Low-level laser therapy (780nm) combined with collagen sponge scaffold promotes repair of rat cranial critical-size defects and increases TGF-β, FGF-2, OPG/RANK and osteocalcin expression.

Abstract

The aim of this study was to evaluate the effect of collagen sponge scaffold (CSS) implantation associated with low-level laser therapy (LLLT) on repairing bone defects. A single 5-mm cranial defect was surgically created in forty Wistar rats, which then received one of the following four interventions (n=10 per group): no treatment (G0); bone defect implanted with collagen sponge scaffold (CSS) alone (G1); defect treated with low-level laser therapy (LLLT) (wavelength 780nm; total energy density 120J/cm2 ; power 50mW) alone (G2); and CSS associated with LLLT treatment (G3).
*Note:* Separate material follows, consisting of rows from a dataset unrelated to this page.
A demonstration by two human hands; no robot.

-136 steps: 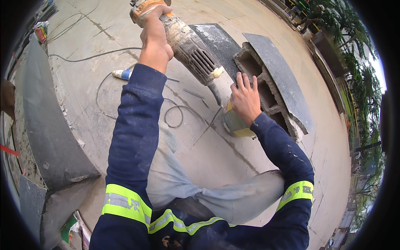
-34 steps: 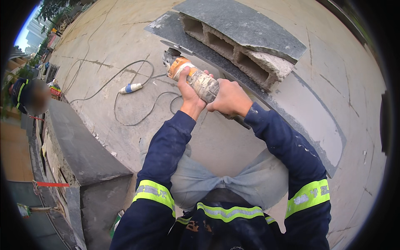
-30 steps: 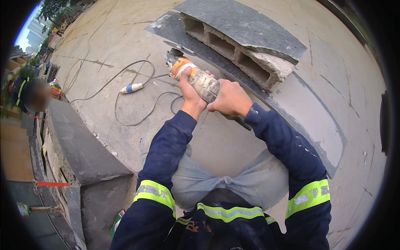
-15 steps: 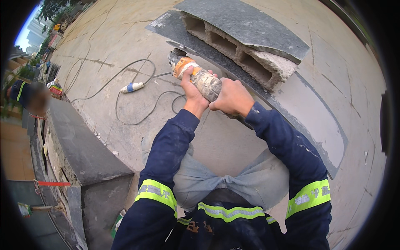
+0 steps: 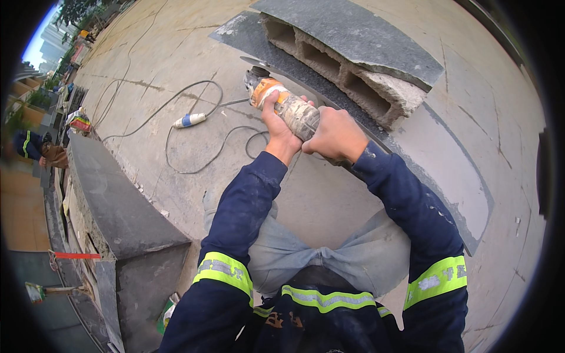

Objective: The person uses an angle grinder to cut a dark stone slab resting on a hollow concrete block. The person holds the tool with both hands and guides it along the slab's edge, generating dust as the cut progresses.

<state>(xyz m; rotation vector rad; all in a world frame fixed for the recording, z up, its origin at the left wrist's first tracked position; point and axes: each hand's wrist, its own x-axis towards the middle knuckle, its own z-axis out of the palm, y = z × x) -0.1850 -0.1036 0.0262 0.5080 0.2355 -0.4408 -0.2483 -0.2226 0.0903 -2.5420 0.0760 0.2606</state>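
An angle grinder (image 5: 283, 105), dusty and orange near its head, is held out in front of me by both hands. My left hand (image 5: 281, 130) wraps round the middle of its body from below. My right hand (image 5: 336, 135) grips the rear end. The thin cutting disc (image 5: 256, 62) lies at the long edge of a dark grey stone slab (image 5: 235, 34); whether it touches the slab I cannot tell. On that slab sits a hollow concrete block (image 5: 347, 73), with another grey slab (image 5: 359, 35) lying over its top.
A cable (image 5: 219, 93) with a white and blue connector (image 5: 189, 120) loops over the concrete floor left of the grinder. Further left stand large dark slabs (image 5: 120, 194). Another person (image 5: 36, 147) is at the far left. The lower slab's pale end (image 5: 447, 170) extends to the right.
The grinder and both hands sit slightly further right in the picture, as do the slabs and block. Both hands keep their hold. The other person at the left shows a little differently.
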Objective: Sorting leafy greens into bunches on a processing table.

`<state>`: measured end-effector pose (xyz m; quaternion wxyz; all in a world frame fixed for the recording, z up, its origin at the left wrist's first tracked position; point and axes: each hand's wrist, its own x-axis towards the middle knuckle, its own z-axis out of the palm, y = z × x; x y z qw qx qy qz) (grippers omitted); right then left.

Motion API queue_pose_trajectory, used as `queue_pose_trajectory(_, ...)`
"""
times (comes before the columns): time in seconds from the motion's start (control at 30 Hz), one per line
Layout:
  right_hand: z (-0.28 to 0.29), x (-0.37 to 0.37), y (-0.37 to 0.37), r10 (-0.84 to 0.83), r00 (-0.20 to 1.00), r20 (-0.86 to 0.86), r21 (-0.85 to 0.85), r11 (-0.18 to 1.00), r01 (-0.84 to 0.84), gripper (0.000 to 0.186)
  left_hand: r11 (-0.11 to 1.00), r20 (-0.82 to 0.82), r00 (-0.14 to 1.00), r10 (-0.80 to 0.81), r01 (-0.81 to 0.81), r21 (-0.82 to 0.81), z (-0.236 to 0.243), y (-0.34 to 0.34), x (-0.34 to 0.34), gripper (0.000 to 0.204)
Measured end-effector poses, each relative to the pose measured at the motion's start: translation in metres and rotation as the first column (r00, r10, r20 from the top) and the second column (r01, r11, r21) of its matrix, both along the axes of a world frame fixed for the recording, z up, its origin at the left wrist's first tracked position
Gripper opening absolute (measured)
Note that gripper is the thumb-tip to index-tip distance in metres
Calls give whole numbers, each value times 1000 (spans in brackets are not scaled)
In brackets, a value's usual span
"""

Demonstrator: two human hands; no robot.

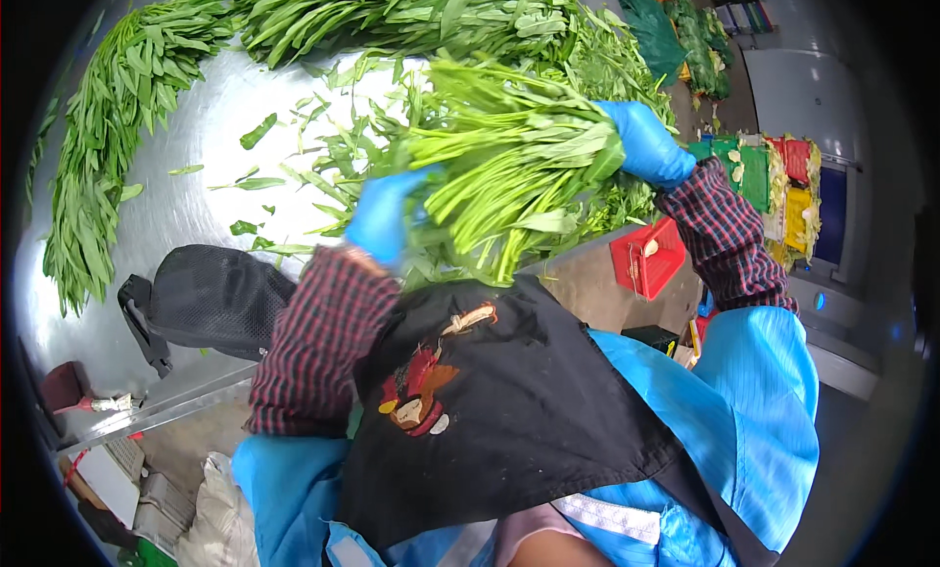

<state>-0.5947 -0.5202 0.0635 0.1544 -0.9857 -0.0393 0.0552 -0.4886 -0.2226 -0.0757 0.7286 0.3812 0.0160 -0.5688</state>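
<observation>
My right hand, in a blue glove, is closed around a bunch of water spinach. The bunch has long pale green stems and narrow leaves, and its stems fan out to the left over the table's near edge. Close to those stems is my left hand, also in a blue glove. Motion smears its fingers, and the stems partly hide them. Loose leaves lie scattered on the shiny metal table, to the left of the bunch.
More greens are heaped along the far edge and the left side of the table. A black mesh bag lies near its front edge. On the floor to the right are a red basket and colourful crates.
</observation>
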Motion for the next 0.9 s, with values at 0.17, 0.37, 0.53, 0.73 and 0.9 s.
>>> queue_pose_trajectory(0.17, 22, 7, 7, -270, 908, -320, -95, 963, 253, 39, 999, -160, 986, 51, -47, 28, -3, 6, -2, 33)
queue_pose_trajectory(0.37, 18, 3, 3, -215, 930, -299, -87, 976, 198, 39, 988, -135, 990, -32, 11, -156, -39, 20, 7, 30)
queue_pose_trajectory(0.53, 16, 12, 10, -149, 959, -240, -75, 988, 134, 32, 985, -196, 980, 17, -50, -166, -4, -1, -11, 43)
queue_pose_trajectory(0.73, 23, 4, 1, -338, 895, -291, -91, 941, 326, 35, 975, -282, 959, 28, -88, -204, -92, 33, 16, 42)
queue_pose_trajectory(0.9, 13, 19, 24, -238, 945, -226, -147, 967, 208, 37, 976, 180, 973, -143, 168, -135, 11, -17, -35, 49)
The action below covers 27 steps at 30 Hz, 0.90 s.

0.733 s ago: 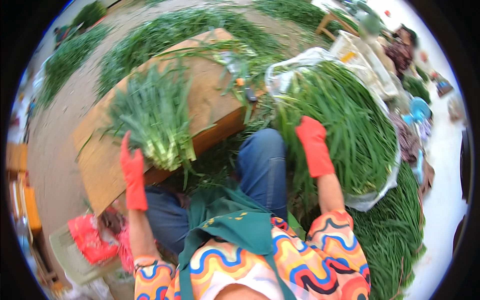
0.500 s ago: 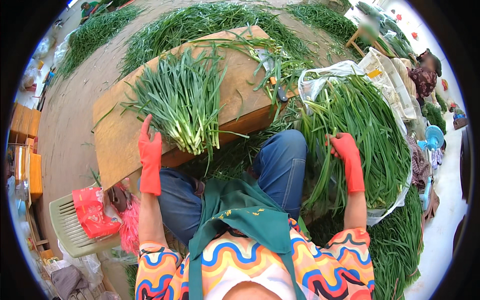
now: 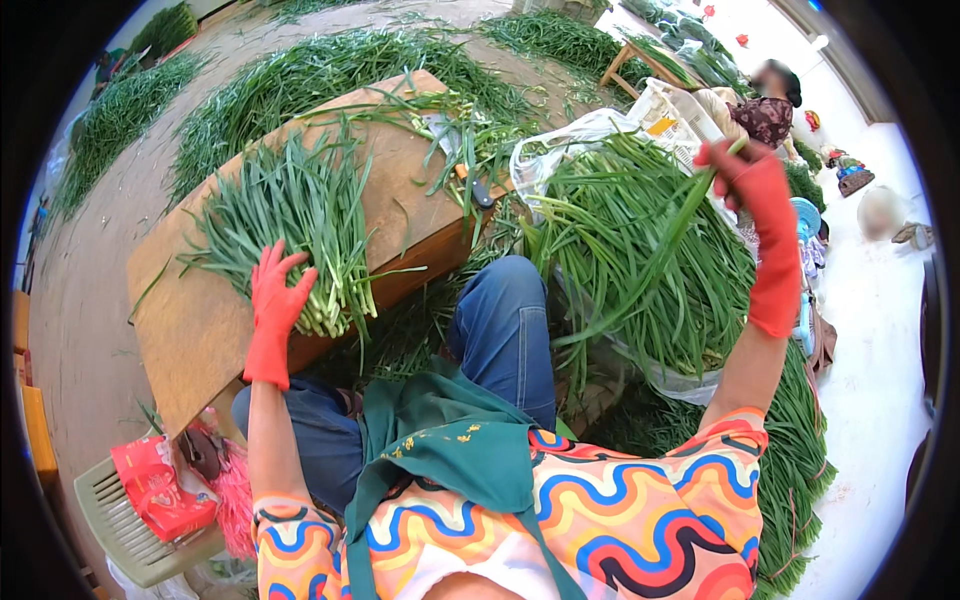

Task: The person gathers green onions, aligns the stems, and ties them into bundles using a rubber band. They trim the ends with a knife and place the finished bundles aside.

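Note:
A fanned pile of garlic chives (image 3: 290,205), pale root ends toward me, lies on the wooden board (image 3: 185,345). My left hand (image 3: 272,305), in a red rubber glove, rests on the pile's near left side with its fingers spread. On the right, my right hand (image 3: 755,190), gloved alike, is raised above a large heap of chives (image 3: 625,225) in a clear plastic bag (image 3: 540,150). Its fingers are closed on a few long chive stalks (image 3: 682,220), which hang down to the left over the heap.
A knife (image 3: 476,188) with a dark handle lies at the board's right edge beside loose trimmings (image 3: 470,135). More chives (image 3: 350,60) cover the floor beyond. A plastic stool (image 3: 125,520) with a red packet (image 3: 160,490) stands lower left. Another person (image 3: 770,110) sits far right.
My right hand has risen up and to the right from the bagged heap, drawing stalks out. My left hand has moved onto the chive pile. The whole view has shifted.

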Available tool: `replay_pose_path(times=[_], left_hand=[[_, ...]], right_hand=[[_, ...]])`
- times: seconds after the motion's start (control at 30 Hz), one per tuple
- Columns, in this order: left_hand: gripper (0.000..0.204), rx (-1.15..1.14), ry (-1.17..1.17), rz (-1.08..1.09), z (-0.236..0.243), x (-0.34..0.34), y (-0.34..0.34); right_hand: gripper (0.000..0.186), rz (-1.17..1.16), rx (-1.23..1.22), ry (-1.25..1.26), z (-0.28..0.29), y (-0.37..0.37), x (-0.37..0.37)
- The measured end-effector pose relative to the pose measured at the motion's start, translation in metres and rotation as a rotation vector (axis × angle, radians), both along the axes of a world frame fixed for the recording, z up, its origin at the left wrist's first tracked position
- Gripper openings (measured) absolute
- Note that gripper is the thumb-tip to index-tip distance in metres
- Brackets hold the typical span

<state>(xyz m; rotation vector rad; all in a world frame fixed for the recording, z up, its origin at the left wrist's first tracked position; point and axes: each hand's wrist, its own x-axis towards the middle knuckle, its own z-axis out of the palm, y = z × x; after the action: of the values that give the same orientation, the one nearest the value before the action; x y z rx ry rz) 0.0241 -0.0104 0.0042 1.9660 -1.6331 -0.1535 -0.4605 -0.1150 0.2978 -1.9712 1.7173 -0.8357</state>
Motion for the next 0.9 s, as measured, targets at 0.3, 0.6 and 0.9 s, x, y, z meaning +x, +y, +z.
replay_pose_path(times=[0.3,0.6,0.9], left_hand=[[0.035,-0.096,0.157,0.044,-0.021,0.007,0.005],[0.046,-0.141,0.39,-0.002,-0.024,0.029,0.008],[0.036,0.486,0.903,-0.418,0.052,-0.222,-0.076]], right_hand=[[0.016,0.353,-1.023,-0.356,-0.078,-0.038,0.166],[0.071,0.778,-0.229,0.09,-0.256,0.018,0.26],[0.029,0.345,0.128,0.944,-0.243,-0.146,0.071]])
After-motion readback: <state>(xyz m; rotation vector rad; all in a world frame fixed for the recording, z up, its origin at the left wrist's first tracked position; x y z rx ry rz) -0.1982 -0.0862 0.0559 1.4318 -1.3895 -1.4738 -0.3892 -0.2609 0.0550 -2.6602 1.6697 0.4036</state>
After surgery, animals in each group were euthanized at 21days and 30days (n=5 per euthanasia time group). Bone formation was monitored by X-ray imaging analysis. Biopsies were collected and processed for histological analysis and immunohistochemical evaluation of transforming growth factor-beta (TGF-β), fibroblast growth factor-2 (FGF-2), osteoprotegerin (OPG) and receptor activator of nuclear factor ƙ (RANK). Osteocalcin (OCN) was detected by immunofluorescence analysis. Compared to the G0 group, defects in the 30-day G3 group exhibited increased bone formation, both by increase in radiopaque areas (P<0.01) and by histomorphometric analysis (P<0.001). The histopathological analysis showed a decreased number of inflammatory cells (P<0.001). The combined CCS+LLLT (G3) treatment also resulted in the most intense immunostaining for OPG, RANK, FGF-2 and TGF-β, and the most intense and diffuse OCN immunofluorescent labelling at 30days postsurgery (G3 vs. G0 group, P<0.05). Therefore, the use of CCS associated with LLLT could offer a synergistic advantage in improving the healing of bone fractures.